What the exercise asks: Write out the listing below exactly, beginning at its first line and ending with the line that contains "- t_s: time".

Provided material:
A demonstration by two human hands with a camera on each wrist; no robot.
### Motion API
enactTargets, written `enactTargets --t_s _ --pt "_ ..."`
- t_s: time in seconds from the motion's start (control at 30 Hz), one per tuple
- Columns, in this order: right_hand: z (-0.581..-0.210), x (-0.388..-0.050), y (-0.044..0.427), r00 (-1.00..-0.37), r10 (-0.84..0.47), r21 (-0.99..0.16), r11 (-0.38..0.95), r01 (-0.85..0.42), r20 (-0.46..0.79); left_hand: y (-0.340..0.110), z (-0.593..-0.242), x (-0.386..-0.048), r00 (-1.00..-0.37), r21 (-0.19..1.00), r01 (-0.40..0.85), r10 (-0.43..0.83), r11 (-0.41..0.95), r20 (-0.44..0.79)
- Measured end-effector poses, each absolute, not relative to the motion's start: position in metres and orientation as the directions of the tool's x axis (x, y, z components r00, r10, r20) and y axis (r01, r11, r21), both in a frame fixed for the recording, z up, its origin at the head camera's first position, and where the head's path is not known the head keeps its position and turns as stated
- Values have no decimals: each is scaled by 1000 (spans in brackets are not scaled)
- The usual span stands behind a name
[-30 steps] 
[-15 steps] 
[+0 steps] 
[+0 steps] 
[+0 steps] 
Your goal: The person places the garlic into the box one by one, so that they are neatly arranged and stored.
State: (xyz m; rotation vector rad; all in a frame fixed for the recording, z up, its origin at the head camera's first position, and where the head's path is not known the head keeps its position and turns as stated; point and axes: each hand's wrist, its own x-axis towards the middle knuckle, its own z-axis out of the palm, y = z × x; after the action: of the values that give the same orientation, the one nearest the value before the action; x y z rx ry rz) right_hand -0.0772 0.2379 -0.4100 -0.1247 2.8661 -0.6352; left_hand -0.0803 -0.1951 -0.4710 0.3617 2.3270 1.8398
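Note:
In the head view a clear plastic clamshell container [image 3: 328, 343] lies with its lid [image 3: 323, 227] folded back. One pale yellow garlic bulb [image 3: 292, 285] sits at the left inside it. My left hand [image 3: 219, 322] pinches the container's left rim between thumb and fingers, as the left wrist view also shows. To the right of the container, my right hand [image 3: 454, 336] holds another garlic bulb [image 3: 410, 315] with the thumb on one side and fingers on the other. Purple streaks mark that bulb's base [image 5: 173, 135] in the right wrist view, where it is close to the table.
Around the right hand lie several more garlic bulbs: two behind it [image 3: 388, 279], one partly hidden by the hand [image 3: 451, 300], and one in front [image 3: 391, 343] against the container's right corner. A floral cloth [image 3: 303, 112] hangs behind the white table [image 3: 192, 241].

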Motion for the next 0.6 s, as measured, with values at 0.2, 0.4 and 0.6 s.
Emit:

Exercise result:
A demonstration by two human hands with a camera on each wrist; no robot.
### Motion API
enactTargets, written `enactTargets --t_s _ --pt "_ ..."`
- t_s: time in seconds from the motion's start (control at 30 Hz), one per tuple

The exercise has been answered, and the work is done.